_INSTRUCTIONS TO FOLLOW_
Retype the data below verbatim; pictures do not belong in the copy.

_PROVIDED DATA_
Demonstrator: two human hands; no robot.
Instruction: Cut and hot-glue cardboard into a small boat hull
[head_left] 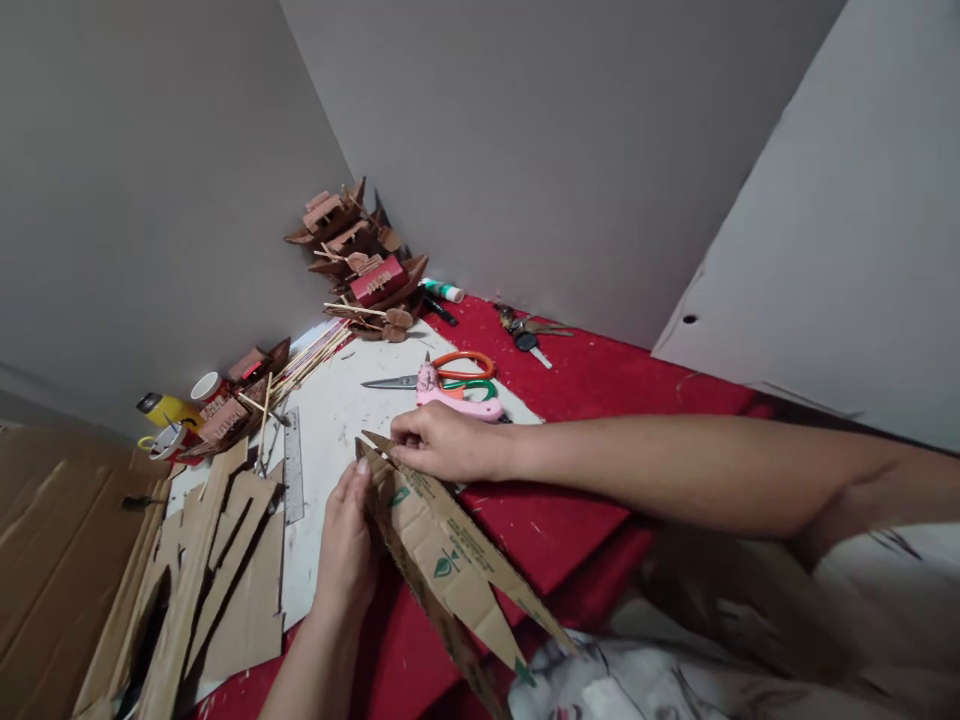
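Observation:
Between my hands is a long piece of printed cardboard (pixel 442 550), cut into pointed strips that fan toward my lap. My left hand (pixel 349 530) is closed on its far left edge, thumb near the pointed tip. At the far right edge, the fingers of my right hand (pixel 442 443) pinch the cardboard near another tip. Just beyond the right hand lie a pink glue gun (pixel 457 400) and scissors (pixel 394 383) with orange and green handles.
Several small cardboard boats (pixel 379 282) stand in the far corner. Wooden sticks (pixel 322 350), a ruler (pixel 294 465) and cardboard scraps (pixel 251 580) lie to the left, near a yellow bottle (pixel 169 410) and cups (pixel 208 387). Keys (pixel 525 325) rest on the red cloth (pixel 592 385).

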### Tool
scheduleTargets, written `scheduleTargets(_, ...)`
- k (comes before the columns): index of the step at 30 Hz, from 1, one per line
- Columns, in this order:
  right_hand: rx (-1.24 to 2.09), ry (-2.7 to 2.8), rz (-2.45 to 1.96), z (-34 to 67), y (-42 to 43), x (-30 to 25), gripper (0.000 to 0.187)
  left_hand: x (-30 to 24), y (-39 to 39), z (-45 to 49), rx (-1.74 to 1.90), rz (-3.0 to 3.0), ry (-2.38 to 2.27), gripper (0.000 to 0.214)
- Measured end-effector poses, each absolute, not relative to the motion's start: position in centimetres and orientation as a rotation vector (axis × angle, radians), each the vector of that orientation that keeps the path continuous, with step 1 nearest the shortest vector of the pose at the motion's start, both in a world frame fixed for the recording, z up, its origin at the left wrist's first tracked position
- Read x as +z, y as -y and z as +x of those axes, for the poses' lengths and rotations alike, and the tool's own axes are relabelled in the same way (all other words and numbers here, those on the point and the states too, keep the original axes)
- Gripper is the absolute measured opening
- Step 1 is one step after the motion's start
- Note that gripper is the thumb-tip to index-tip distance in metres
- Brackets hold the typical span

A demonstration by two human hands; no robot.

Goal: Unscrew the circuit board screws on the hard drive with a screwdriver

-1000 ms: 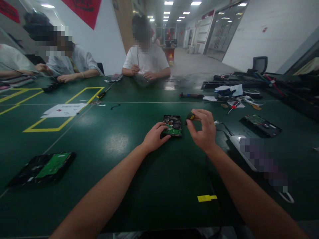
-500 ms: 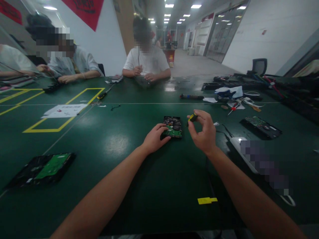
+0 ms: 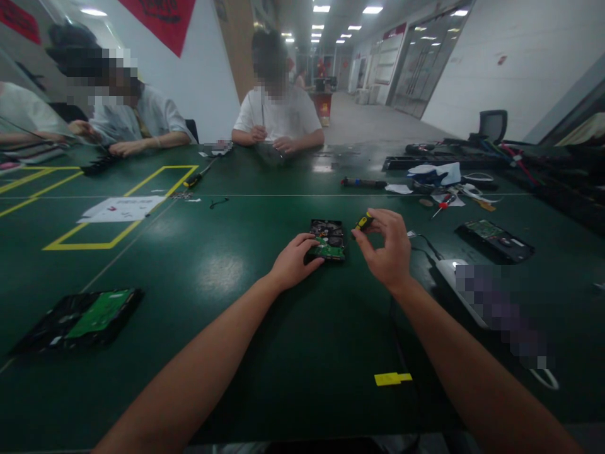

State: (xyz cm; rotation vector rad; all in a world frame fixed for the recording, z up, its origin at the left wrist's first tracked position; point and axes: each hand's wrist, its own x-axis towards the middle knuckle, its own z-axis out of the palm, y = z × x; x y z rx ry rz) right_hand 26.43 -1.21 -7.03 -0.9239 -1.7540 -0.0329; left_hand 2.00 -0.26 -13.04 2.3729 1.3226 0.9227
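Observation:
A hard drive (image 3: 329,241) with its green circuit board up lies on the green table in front of me. My left hand (image 3: 295,261) grips its left side, fingers over the board and thumb along the near edge. Just right of the drive, my right hand (image 3: 385,249) pinches a screwdriver (image 3: 363,222) by its black and yellow handle. The handle slants down to the left, apart from the drive. Its shaft and tip cannot be made out.
Other hard drives lie at left (image 3: 94,315) and right (image 3: 496,241). A white power bank-like device (image 3: 460,293) with a cable sits beside my right forearm. Tools, gloves (image 3: 435,174) and a paper sheet (image 3: 120,209) lie farther off. Co-workers (image 3: 278,116) sit across the table.
The screwdriver handle has shifted slightly down and left in my right hand. My left hand and the hard drive stay in place.

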Motion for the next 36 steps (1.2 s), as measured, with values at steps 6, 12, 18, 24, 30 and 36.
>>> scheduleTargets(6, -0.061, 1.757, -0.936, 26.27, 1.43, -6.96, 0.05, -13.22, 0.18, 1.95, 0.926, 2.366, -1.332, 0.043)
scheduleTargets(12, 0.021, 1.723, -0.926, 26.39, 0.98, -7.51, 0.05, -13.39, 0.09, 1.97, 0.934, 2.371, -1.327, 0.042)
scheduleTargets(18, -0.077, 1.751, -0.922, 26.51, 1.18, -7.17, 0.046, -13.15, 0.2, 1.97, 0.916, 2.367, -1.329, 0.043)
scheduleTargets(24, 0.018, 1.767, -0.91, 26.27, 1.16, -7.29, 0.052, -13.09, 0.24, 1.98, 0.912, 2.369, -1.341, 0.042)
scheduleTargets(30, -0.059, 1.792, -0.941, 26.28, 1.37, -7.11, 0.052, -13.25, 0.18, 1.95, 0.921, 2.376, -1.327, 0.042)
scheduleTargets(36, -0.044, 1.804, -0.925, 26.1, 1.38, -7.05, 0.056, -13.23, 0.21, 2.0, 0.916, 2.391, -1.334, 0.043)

_TASK ANSWER_
Demonstrator: two human hands; no robot.
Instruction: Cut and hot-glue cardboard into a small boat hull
[head_left] 
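Observation:
Between my hands is a long piece of printed cardboard (pixel 442 550), cut into pointed strips that fan toward my lap. My left hand (pixel 349 530) is closed on its far left edge, thumb near the pointed tip. At the far right edge, the fingers of my right hand (pixel 442 443) pinch the cardboard near another tip. Just beyond the right hand lie a pink glue gun (pixel 457 400) and scissors (pixel 394 383) with orange and green handles.
Several small cardboard boats (pixel 379 282) stand in the far corner. Wooden sticks (pixel 322 350), a ruler (pixel 294 465) and cardboard scraps (pixel 251 580) lie to the left, near a yellow bottle (pixel 169 410) and cups (pixel 208 387). Keys (pixel 525 325) rest on the red cloth (pixel 592 385).
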
### Tool
scheduleTargets, written `scheduleTargets(_, ...)`
- k (comes before the columns): index of the step at 30 Hz, from 1, one per line
- Columns, in this order:
  right_hand: rx (-1.24 to 2.09), ry (-2.7 to 2.8), rz (-2.45 to 1.96), z (-34 to 67), y (-42 to 43), x (-30 to 25), gripper (0.000 to 0.187)
  left_hand: x (-30 to 24), y (-39 to 39), z (-45 to 49), rx (-1.74 to 1.90), rz (-3.0 to 3.0), ry (-2.38 to 2.27), gripper (0.000 to 0.214)
- Measured end-effector poses, each absolute, not relative to the motion's start: position in centimetres and orientation as a rotation vector (axis × angle, radians), each the vector of that orientation that keeps the path continuous, with step 1 nearest the shortest vector of the pose at the motion's start, both in a world frame fixed for the recording, z up, its origin at the left wrist's first tracked position
- Read x as +z, y as -y and z as +x of those axes, for the poses' lengths and rotations alike, and the tool's own axes are relabelled in the same way (all other words and numbers here, those on the point and the states too, keep the original axes)
- Gripper is the absolute measured opening
- Step 1 is one step after the motion's start
- Note that gripper is the thumb-tip to index-tip distance in metres
- Brackets hold the typical span

A demonstration by two human hands; no robot.

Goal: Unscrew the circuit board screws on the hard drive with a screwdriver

-1000 ms: 
-500 ms: 
+0 ms: 

State: (xyz cm; rotation vector rad; all in a world frame fixed for the recording, z up, its origin at the left wrist's first tracked position; point and axes: each hand's wrist, its own x-axis towards the middle knuckle, its own z-axis out of the palm, y = z × x; x y z rx ry rz) right_hand 26.43 -1.21 -7.03 -0.9239 -1.7540 -0.0329; left_hand 2.00 -0.26 -13.04 2.3729 1.3226 0.9227
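Observation:
A hard drive (image 3: 329,241) with its green circuit board up lies on the green table in front of me. My left hand (image 3: 295,261) grips its left side, fingers over the board and thumb along the near edge. Just right of the drive, my right hand (image 3: 385,249) pinches a screwdriver (image 3: 363,222) by its black and yellow handle. The handle slants down to the left, apart from the drive. Its shaft and tip cannot be made out.
Other hard drives lie at left (image 3: 94,315) and right (image 3: 496,241). A white power bank-like device (image 3: 460,293) with a cable sits beside my right forearm. Tools, gloves (image 3: 435,174) and a paper sheet (image 3: 120,209) lie farther off. Co-workers (image 3: 278,116) sit across the table.
The screwdriver handle has shifted slightly down and left in my right hand. My left hand and the hard drive stay in place.
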
Motion for the next 36 steps (1.2 s), as measured, with values at steps 6, 12, 18, 24, 30 and 36.
>>> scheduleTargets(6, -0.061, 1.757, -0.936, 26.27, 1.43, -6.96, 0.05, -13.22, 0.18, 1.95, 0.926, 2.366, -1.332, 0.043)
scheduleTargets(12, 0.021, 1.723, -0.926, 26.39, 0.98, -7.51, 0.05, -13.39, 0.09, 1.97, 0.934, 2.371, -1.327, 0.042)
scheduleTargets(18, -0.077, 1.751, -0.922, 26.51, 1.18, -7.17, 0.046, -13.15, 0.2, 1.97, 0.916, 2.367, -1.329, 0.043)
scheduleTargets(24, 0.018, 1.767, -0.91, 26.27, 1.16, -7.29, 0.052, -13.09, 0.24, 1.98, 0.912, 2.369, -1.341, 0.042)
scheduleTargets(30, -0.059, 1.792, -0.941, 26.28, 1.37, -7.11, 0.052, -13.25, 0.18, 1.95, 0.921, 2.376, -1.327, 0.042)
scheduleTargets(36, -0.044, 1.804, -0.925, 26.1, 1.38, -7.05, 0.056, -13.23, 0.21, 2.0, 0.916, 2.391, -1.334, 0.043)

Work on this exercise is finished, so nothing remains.